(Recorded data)
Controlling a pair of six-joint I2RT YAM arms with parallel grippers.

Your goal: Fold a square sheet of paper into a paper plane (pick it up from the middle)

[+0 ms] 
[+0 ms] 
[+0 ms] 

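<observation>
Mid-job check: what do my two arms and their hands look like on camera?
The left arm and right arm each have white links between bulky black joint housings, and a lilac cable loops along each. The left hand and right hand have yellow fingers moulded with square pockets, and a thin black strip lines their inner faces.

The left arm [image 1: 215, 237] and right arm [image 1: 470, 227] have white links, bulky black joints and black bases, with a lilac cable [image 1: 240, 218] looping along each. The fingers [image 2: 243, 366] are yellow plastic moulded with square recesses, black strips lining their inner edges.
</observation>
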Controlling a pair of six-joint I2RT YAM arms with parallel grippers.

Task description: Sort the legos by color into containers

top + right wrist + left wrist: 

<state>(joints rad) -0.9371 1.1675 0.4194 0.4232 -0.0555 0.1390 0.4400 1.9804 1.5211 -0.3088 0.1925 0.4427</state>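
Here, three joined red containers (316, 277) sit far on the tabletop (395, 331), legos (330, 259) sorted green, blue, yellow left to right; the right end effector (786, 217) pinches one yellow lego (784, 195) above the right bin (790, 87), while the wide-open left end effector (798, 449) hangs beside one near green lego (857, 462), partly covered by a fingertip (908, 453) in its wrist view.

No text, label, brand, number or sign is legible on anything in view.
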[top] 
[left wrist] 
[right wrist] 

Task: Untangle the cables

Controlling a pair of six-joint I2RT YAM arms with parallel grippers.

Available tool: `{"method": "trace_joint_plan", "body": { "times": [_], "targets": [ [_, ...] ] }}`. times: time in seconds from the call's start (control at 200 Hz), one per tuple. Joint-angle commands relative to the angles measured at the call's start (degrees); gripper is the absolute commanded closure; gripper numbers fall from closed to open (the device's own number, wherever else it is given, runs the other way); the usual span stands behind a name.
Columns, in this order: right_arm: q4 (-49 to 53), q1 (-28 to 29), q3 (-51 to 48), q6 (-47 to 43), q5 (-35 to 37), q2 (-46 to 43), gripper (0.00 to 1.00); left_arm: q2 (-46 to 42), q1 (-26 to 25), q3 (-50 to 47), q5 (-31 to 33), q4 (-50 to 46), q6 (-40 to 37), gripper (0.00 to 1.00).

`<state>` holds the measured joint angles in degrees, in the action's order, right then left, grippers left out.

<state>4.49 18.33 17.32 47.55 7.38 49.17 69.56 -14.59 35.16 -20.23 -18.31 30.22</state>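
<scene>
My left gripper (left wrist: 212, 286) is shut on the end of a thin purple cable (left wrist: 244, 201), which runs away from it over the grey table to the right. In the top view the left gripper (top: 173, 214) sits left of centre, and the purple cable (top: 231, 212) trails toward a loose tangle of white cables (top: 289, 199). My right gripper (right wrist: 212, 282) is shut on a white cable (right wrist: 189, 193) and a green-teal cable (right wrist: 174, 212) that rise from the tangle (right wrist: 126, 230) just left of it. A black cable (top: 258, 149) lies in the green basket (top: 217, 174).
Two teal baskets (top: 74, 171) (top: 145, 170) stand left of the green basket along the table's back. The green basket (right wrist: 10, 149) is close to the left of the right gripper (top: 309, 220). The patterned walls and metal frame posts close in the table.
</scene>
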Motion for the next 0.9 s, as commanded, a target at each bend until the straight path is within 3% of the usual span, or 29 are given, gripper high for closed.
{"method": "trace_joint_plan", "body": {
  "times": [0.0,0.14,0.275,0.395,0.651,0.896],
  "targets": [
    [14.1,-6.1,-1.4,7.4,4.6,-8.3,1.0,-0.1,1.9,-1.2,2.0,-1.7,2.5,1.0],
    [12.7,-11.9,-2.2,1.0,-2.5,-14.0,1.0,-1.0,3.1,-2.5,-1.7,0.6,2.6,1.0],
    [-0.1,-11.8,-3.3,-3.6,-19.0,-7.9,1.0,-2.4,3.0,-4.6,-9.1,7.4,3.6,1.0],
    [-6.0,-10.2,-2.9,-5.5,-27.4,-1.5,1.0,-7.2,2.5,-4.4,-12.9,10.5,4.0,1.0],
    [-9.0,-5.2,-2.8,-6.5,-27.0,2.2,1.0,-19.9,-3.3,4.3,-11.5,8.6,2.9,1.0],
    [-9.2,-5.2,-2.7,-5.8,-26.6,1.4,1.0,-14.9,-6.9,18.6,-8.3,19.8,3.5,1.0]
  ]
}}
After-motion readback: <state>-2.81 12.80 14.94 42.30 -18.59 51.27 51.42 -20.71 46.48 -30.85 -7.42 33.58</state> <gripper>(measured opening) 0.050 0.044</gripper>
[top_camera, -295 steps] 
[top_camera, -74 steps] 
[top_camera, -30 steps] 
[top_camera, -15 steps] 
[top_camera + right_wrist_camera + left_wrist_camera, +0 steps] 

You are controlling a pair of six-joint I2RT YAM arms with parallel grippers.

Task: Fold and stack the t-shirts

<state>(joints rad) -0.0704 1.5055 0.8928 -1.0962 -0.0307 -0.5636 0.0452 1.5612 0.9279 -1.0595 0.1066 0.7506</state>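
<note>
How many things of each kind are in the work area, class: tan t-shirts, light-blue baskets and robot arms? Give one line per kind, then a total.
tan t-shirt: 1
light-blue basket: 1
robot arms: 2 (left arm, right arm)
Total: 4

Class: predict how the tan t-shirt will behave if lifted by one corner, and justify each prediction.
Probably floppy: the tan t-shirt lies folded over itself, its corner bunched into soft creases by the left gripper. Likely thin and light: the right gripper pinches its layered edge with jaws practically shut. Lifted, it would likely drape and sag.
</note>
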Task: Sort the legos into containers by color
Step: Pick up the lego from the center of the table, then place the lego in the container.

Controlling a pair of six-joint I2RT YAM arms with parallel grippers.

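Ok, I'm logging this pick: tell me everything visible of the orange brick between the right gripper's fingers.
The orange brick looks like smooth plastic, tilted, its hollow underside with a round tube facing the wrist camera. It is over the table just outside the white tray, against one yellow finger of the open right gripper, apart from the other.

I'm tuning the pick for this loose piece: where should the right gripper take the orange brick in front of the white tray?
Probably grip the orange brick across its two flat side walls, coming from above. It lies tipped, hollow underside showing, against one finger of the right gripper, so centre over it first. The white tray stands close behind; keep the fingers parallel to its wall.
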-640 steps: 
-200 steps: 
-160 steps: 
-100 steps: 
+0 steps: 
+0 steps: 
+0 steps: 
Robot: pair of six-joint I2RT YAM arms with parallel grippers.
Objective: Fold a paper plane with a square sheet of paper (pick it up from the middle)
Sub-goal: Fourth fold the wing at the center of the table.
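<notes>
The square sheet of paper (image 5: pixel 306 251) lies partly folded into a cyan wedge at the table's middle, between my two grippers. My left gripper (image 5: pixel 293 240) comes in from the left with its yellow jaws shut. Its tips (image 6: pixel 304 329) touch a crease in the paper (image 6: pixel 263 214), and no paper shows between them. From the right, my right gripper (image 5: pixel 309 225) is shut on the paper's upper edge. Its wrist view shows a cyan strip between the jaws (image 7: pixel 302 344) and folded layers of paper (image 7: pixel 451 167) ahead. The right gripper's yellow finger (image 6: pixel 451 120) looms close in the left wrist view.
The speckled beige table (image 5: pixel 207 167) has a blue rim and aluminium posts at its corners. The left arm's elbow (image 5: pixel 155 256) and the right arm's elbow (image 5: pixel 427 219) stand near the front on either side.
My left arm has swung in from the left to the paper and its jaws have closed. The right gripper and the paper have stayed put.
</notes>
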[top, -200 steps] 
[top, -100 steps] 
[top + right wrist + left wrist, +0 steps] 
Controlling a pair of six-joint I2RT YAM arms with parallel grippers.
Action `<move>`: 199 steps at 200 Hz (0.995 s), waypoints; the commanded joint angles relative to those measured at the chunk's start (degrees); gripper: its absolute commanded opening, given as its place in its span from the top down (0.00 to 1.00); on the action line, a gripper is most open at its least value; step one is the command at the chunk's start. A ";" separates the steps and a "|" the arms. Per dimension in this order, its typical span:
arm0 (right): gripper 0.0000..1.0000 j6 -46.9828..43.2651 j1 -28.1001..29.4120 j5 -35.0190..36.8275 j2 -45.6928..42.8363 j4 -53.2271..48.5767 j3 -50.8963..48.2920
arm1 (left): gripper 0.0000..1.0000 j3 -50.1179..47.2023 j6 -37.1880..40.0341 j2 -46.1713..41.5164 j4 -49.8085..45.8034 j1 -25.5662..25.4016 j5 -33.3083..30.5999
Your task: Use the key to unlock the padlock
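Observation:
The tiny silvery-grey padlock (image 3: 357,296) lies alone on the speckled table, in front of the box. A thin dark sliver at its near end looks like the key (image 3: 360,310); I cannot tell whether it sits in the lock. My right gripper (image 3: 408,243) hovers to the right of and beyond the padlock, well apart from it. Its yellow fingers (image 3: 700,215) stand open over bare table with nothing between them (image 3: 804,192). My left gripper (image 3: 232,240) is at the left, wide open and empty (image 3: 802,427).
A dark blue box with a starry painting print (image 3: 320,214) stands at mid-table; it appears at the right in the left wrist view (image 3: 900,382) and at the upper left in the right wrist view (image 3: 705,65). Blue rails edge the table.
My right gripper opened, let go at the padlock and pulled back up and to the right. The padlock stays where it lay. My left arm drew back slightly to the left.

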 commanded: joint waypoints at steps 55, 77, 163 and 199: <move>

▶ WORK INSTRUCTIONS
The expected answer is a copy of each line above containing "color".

▶ RESPONSE TO THIS EXERCISE
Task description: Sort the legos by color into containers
Task: Sort the legos into containers by color

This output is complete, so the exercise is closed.